## What to work on
Please list all lines of the material below in which the string "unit" occurs.

## Input for this task

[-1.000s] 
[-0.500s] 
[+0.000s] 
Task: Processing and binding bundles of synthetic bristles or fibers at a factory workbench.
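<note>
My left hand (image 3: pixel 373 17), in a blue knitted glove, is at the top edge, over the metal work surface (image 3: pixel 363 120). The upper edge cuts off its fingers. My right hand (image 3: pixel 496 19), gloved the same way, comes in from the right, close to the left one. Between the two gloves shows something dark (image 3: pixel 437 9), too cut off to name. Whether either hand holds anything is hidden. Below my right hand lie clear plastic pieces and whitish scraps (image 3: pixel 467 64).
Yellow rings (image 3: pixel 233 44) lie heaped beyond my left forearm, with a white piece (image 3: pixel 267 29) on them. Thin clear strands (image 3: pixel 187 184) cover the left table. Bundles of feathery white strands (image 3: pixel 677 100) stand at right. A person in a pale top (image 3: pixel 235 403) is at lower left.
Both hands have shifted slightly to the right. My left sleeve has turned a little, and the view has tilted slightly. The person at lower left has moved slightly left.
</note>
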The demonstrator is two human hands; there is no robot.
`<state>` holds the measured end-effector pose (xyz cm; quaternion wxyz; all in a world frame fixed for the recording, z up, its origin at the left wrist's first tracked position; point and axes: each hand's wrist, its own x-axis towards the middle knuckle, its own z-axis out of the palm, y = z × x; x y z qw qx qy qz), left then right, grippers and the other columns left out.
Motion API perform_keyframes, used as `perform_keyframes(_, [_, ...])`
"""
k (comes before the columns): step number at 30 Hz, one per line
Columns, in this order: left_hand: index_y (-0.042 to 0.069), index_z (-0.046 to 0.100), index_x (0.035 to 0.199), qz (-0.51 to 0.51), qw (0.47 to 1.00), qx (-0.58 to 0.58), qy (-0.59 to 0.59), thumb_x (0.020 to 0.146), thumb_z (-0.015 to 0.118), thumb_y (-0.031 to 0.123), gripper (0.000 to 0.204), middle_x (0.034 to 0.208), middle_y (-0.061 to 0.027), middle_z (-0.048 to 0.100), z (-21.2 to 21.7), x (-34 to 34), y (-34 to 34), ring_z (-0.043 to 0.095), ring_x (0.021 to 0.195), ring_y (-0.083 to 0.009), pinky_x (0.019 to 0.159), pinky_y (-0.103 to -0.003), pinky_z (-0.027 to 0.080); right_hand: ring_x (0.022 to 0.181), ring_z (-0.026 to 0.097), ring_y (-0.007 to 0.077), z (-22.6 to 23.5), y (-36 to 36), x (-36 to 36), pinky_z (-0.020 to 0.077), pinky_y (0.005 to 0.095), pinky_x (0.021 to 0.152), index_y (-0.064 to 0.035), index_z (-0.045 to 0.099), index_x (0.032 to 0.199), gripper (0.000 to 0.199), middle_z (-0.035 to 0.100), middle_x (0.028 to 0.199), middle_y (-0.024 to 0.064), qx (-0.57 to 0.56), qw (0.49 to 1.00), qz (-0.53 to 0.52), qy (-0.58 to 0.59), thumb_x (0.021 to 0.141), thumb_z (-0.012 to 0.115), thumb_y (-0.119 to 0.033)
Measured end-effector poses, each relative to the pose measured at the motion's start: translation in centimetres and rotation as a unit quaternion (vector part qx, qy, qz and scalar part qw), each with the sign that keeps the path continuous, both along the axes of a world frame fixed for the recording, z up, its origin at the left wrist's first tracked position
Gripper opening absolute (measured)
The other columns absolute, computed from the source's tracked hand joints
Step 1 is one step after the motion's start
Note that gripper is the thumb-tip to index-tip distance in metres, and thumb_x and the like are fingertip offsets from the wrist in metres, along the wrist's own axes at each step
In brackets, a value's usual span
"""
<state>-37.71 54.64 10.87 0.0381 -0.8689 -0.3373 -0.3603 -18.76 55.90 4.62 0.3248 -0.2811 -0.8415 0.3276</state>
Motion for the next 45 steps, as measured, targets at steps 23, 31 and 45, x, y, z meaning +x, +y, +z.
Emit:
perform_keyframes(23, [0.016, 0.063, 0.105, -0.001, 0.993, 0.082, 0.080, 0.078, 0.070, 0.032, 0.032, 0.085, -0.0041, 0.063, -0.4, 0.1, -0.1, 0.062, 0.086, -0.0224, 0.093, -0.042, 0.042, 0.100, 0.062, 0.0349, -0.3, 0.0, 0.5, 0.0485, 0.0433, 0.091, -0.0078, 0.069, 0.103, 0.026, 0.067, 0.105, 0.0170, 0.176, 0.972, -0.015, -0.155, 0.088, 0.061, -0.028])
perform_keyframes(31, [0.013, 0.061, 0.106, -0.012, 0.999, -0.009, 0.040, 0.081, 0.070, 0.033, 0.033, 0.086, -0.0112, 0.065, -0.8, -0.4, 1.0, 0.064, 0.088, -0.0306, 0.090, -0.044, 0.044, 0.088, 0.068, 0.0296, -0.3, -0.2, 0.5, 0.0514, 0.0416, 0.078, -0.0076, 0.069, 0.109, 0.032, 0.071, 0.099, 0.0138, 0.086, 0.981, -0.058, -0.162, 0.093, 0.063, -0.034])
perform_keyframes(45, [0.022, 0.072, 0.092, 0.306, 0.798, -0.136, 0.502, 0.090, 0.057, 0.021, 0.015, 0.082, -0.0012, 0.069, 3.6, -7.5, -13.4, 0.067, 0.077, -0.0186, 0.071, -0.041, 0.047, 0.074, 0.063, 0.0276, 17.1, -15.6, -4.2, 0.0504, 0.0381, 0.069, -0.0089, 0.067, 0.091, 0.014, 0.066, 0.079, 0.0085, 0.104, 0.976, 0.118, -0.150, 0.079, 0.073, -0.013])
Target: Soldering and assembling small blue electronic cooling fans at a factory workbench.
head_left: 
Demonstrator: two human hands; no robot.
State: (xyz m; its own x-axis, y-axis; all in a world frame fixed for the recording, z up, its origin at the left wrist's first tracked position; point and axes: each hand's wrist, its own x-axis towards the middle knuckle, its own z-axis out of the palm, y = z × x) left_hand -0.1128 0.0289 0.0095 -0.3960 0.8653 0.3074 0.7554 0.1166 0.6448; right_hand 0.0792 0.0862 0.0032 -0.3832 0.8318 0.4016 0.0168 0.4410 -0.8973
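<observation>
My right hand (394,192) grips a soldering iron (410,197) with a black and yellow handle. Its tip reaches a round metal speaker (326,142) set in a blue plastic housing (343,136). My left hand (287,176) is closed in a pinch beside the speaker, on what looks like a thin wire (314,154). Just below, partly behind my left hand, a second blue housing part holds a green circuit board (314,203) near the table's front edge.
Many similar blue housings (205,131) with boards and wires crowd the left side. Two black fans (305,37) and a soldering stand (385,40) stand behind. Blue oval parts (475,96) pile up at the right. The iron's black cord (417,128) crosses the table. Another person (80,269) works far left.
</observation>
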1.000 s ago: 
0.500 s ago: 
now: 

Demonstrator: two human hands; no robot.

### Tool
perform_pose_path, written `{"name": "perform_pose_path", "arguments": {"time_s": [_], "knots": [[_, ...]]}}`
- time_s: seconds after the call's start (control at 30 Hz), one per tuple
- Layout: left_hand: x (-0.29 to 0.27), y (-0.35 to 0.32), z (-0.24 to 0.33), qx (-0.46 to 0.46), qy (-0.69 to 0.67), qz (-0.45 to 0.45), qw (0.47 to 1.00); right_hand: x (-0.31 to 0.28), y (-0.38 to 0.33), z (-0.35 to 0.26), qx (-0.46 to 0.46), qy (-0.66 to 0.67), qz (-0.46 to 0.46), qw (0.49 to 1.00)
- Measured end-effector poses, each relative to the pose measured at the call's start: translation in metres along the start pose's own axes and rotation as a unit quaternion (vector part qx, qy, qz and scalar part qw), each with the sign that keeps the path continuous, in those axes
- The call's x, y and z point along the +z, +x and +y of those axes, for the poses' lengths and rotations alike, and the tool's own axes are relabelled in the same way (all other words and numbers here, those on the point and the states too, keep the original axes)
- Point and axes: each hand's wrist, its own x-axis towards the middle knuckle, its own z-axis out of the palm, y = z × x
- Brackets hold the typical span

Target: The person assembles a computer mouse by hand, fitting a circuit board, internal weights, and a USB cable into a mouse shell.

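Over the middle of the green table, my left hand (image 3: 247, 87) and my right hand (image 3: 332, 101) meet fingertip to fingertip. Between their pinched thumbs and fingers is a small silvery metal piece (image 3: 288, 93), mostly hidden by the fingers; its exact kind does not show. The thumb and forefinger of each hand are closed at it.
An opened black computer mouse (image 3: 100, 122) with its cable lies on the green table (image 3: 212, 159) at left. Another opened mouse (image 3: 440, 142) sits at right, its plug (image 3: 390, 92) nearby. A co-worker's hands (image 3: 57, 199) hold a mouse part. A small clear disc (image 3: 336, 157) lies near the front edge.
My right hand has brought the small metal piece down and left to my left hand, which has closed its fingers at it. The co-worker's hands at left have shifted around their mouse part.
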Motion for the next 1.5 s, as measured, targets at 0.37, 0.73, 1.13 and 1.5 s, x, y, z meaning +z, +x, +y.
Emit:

## Written solution
Measured end-effector poses, each relative to the pose measured at the motion's start: translation in centimetres and rotation as a unit quaternion (vector part qx, qy, qz and scalar part qw), each with the sign that keeps the path continuous, both along the axes of a world frame fixed for the recording, z up, its origin at the left wrist's first tracked position
- Measured end-effector poses, each relative to the pose measured at the call's start: translation in metres along the start pose's own axes and rotation as a unit quaternion (vector part qx, qy, qz and scalar part qw), each with the sign that keeps the path continuous, in those axes

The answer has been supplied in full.